TASK ITEM ▸ Within the entries below, the lines from the one with "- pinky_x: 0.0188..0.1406" through the one with "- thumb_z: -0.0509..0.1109" are to be set down exactly, both ends kept.

RECORDS FOR THE EXERCISE ▸
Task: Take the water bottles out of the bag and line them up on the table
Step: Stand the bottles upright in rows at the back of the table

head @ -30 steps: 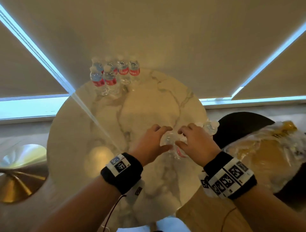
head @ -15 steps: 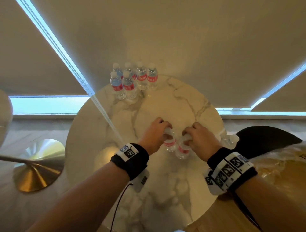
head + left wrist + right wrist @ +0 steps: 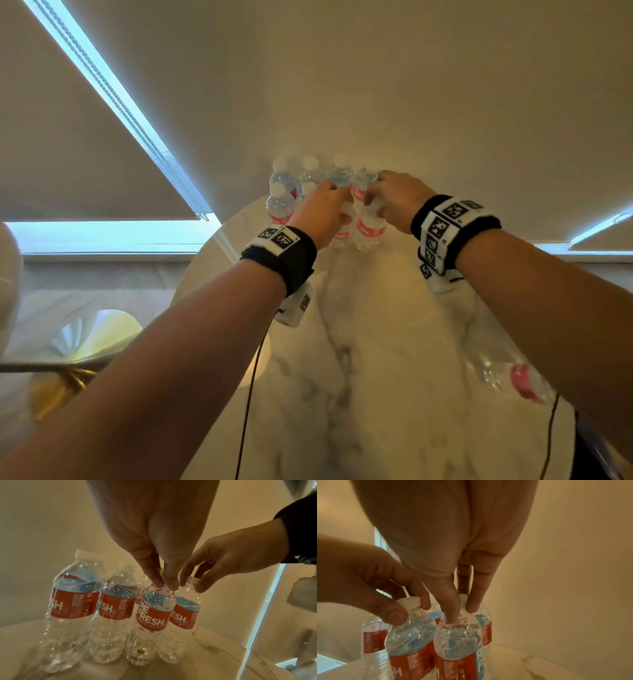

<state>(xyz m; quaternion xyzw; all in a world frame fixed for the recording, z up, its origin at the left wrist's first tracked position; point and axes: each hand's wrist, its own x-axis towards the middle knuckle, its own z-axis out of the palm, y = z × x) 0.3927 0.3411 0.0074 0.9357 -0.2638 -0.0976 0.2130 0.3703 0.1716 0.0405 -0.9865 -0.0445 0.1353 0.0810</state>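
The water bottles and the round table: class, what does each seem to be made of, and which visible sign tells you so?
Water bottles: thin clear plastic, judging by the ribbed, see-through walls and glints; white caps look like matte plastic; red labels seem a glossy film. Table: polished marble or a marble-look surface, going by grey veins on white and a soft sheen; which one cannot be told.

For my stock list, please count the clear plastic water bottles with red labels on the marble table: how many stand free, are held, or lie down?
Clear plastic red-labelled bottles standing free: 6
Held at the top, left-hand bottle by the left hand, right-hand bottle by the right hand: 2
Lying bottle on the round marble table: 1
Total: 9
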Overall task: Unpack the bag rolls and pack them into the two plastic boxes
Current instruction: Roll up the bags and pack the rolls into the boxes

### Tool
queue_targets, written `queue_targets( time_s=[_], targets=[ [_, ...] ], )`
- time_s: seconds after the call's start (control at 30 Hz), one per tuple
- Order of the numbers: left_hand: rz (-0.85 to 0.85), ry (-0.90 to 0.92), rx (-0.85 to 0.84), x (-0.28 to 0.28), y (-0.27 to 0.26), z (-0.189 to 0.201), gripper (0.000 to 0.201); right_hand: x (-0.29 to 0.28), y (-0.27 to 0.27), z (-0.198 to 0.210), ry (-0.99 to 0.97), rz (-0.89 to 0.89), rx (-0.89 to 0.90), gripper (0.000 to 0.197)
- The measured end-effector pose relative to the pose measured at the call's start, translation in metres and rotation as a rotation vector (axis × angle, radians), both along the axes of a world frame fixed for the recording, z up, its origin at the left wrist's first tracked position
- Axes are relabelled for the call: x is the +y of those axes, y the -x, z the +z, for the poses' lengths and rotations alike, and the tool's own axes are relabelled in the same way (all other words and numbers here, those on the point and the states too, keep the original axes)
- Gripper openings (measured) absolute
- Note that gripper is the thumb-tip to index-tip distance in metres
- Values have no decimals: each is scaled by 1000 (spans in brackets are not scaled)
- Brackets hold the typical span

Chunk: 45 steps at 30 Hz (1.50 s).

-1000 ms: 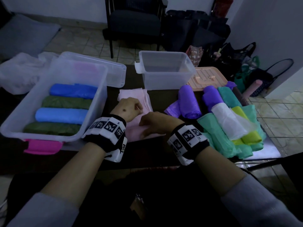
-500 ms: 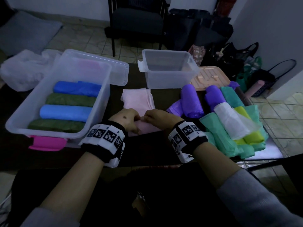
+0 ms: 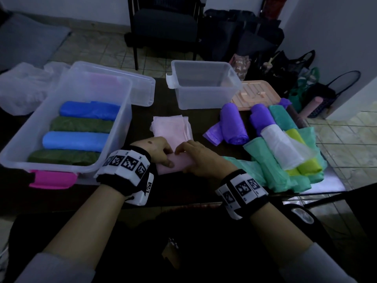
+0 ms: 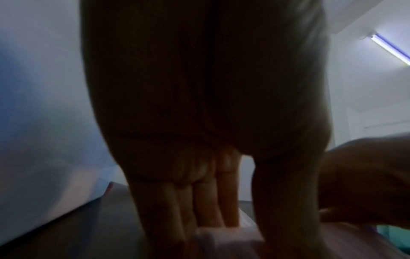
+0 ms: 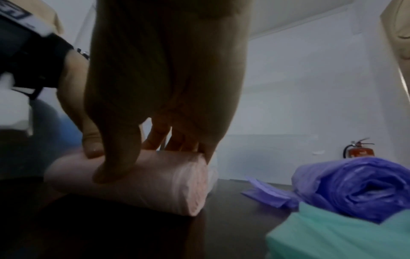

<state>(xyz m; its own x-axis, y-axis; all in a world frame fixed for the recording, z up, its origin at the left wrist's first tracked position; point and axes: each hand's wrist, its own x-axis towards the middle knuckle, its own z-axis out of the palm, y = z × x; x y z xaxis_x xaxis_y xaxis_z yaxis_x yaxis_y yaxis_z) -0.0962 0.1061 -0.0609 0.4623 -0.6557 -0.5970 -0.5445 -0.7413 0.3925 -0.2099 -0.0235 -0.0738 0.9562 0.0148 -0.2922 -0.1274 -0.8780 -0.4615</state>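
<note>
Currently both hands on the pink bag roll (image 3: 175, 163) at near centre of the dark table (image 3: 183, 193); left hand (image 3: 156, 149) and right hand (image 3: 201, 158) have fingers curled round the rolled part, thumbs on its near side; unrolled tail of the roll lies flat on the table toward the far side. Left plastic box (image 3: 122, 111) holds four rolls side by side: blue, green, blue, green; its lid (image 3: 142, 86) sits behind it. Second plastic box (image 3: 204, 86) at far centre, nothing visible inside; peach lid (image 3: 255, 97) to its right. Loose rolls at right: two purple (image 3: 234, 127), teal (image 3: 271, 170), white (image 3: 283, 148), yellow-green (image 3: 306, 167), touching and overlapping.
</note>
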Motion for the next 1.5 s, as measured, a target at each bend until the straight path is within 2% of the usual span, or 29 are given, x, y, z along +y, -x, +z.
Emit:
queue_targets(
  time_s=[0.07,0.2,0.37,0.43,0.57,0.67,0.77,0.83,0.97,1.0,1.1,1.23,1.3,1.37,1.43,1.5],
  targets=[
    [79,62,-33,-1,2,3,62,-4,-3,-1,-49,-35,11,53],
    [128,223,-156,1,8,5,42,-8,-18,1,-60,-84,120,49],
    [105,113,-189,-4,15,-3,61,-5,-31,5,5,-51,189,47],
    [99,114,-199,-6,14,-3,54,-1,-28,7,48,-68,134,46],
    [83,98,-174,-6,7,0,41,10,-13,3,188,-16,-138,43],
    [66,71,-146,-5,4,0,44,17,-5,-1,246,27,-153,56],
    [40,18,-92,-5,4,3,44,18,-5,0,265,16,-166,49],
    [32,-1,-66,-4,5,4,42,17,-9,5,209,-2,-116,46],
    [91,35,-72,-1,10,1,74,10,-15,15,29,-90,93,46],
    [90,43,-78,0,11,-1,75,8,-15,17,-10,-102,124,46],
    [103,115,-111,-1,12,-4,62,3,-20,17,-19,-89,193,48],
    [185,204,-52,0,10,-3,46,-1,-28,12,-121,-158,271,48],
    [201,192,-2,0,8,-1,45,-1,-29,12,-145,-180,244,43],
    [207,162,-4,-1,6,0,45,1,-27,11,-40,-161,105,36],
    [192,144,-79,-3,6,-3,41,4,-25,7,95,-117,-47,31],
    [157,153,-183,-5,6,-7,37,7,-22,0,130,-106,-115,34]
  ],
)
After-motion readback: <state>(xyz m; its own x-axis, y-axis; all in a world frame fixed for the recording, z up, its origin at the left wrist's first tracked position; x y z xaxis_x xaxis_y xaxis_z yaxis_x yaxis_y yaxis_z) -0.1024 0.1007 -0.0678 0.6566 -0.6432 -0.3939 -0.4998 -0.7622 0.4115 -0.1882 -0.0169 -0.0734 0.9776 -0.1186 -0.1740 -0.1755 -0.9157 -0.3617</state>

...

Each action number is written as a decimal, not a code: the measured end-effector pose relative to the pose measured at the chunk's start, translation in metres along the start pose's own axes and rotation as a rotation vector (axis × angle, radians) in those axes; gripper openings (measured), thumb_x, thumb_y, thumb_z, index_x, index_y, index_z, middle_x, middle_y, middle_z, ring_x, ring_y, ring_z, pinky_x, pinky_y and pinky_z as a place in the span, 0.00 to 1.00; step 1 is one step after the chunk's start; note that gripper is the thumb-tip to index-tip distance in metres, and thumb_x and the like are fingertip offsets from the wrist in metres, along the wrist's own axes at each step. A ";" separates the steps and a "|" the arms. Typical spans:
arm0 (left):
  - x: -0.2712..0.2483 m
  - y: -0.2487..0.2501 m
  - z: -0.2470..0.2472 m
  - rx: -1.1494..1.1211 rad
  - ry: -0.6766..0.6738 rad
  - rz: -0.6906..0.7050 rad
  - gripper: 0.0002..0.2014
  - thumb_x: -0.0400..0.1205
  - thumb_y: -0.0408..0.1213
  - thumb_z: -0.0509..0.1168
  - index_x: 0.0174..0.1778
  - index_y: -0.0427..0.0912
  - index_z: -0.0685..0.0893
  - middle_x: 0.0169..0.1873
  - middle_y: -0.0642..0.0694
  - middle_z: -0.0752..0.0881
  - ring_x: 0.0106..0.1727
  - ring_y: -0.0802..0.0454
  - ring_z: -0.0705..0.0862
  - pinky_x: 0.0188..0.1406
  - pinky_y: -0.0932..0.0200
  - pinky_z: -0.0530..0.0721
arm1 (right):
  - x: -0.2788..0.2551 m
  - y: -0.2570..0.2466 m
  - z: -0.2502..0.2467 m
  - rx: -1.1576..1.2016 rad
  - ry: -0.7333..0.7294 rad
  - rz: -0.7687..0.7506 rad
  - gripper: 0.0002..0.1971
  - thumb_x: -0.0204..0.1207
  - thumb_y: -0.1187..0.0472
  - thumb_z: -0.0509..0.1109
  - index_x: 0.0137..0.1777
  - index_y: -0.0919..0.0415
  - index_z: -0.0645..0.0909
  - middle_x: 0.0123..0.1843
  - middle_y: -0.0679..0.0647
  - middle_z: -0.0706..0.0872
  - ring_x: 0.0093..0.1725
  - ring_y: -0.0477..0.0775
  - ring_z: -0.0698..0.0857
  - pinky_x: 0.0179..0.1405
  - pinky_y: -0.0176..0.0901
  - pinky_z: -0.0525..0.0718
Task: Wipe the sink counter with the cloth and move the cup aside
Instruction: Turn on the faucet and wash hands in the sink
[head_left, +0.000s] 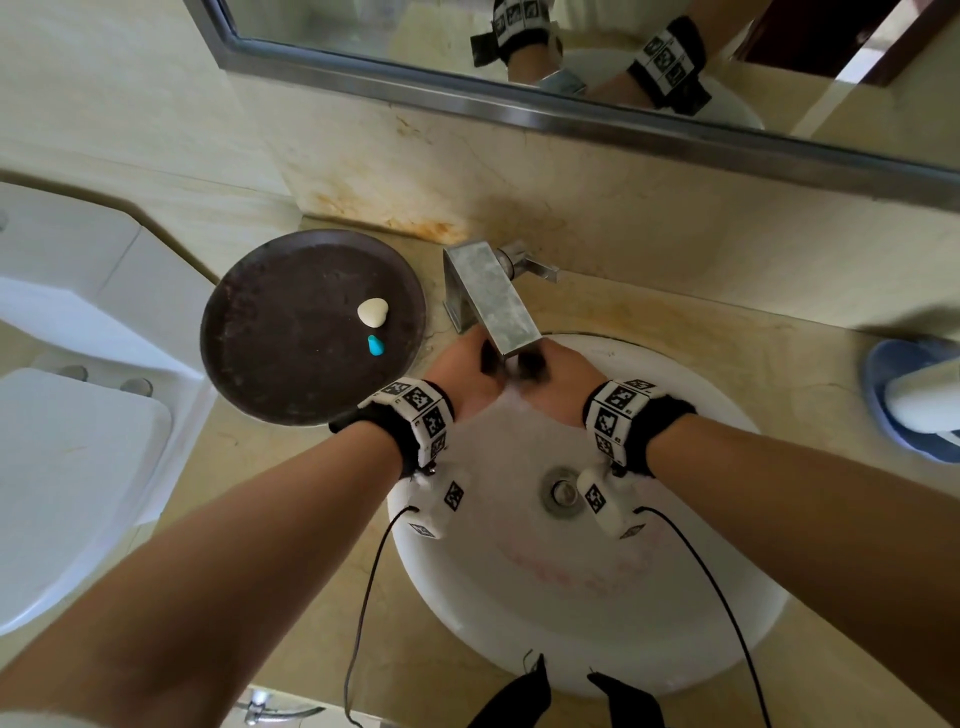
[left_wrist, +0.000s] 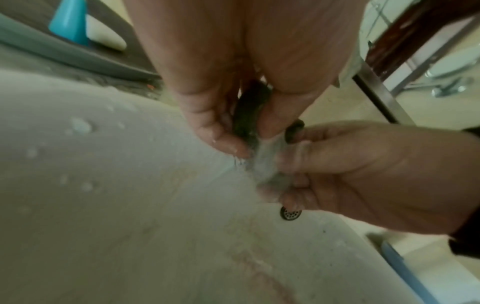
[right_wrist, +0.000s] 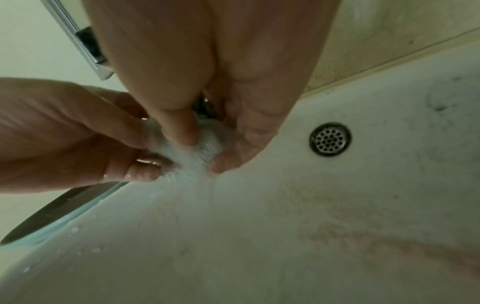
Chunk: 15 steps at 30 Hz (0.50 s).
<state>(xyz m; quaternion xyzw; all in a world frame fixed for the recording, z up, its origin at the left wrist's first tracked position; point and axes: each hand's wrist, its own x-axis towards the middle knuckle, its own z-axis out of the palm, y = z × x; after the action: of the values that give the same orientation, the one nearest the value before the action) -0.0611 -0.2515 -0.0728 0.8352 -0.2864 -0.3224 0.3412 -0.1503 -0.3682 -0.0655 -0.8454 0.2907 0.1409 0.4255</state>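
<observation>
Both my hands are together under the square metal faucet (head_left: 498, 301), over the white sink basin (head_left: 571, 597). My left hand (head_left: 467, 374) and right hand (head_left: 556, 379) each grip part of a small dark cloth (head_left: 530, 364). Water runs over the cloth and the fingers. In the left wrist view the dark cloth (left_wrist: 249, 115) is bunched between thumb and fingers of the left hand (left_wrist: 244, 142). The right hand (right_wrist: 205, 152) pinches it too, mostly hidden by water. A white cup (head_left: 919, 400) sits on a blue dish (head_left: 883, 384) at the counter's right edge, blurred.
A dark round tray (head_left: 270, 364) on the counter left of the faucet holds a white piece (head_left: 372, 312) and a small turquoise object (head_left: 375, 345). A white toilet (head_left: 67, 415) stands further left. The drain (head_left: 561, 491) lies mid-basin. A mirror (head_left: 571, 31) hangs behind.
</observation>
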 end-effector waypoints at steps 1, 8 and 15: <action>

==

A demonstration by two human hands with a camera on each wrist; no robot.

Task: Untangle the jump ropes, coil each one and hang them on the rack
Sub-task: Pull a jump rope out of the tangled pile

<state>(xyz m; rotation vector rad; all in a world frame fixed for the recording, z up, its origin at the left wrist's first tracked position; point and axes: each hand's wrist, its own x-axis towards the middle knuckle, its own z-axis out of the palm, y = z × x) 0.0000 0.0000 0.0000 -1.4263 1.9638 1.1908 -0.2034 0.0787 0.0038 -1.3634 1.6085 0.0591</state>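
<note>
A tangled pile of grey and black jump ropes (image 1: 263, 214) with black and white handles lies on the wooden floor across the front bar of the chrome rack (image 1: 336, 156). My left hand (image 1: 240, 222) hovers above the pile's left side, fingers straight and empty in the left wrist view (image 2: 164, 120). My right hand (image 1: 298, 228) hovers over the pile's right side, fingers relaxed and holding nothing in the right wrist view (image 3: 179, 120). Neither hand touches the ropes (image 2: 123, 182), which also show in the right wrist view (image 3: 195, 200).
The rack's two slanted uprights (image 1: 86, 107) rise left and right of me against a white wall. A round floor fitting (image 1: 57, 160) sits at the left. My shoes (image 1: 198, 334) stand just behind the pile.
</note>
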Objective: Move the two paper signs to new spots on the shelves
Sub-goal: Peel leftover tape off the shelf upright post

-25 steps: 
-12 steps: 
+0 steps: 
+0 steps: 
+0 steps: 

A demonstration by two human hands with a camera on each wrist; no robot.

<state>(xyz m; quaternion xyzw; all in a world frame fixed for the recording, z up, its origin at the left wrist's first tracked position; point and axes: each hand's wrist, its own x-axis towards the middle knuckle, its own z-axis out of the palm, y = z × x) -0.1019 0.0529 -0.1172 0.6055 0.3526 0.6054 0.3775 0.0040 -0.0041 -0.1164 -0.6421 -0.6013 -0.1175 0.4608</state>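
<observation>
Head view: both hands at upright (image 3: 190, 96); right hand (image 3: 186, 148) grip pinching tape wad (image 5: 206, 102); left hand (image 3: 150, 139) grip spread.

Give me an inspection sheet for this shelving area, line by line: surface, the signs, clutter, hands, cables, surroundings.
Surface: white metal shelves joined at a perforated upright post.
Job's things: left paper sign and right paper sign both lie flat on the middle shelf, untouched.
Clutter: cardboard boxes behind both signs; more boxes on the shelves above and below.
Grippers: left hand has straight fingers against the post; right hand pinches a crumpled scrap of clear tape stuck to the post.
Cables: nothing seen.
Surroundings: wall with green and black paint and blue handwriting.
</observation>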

RESPONSE TO THIS TASK ▸
  - pinky_x: 0.0188..0.1406
  - pinky_y: -0.0932..0.0200
  - pinky_z: -0.0530..0.0721
arm1 (right):
  - x: -0.2788..0.2551 m
  - y: -0.2570..0.2466 m
  - z: -0.2502..0.2467 m
  - rx: -1.1576..1.2016 rad
  - ry: -0.7333..0.7294 rad
  - rz: -0.7687..0.7506 rad
  - gripper: 0.0002..0.1971
  - thumb_x: -0.0204..0.1207
  - thumb_y: -0.1187..0.0472
  - thumb_z: -0.0509..0.1109

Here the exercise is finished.